> **Task to complete**:
From the entries below, determine the number of lines that contain "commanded". Give that number by itself.

> **Data for this task**:
--- START ---
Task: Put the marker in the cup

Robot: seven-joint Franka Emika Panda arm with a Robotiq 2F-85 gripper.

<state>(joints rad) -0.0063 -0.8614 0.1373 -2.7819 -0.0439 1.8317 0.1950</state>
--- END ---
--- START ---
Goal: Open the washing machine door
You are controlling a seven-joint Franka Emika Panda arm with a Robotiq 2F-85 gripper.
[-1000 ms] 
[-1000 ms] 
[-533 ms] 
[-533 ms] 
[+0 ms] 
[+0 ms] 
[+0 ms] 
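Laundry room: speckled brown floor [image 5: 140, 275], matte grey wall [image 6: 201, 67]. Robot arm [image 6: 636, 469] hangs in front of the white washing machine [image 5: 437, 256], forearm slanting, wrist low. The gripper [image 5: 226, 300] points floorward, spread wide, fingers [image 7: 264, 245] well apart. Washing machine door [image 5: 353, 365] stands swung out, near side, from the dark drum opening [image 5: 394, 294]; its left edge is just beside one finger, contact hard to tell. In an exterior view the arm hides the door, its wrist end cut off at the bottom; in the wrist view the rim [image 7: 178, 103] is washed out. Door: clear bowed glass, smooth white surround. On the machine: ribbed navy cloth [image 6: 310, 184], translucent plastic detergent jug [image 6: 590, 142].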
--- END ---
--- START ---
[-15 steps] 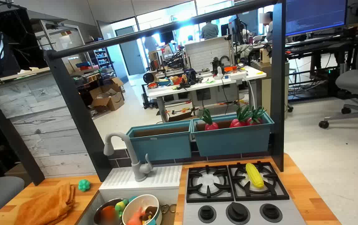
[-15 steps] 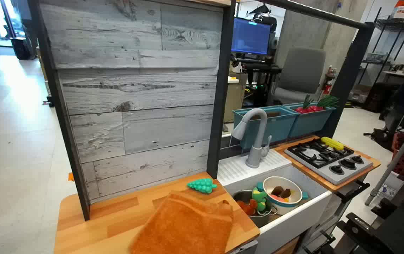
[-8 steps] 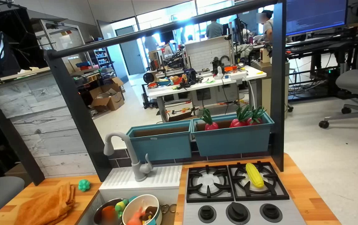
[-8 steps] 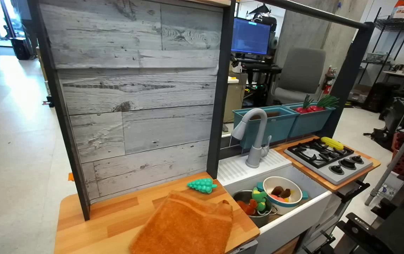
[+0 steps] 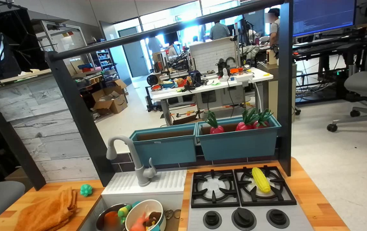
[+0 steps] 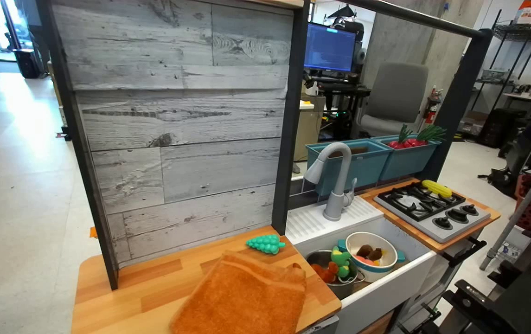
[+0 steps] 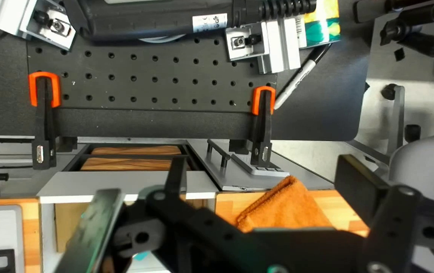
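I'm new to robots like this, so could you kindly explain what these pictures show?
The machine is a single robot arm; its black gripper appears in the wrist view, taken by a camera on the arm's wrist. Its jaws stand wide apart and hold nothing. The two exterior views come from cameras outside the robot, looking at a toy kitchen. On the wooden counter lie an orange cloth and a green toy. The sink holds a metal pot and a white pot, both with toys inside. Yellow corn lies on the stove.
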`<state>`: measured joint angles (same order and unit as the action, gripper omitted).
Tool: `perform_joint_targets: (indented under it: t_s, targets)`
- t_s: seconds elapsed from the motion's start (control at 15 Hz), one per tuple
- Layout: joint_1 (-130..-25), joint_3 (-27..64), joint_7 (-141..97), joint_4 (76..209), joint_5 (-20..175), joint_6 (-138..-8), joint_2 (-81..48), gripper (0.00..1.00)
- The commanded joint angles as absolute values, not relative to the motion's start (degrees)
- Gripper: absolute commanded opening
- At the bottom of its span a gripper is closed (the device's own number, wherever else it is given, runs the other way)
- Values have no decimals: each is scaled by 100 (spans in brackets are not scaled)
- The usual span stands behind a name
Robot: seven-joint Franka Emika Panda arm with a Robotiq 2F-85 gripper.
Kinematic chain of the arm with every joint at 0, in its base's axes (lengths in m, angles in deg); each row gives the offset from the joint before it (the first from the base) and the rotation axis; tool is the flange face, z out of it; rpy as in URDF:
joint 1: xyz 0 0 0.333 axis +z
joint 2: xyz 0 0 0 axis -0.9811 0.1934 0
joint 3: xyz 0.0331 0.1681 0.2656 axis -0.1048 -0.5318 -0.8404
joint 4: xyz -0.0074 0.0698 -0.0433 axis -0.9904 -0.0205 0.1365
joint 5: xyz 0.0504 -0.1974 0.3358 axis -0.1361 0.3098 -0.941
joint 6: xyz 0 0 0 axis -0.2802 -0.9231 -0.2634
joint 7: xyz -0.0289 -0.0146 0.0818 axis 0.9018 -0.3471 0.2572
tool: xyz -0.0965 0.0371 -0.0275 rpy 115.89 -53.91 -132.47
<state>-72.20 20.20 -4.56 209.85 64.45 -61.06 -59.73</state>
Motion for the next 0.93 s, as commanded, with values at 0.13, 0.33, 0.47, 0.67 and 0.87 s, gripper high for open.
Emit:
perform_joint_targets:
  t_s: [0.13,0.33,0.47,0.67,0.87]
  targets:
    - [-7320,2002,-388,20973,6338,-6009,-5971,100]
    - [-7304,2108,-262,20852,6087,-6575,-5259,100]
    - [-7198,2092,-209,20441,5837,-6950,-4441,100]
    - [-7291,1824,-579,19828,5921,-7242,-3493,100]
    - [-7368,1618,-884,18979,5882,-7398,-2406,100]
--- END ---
> **Completed task**:
3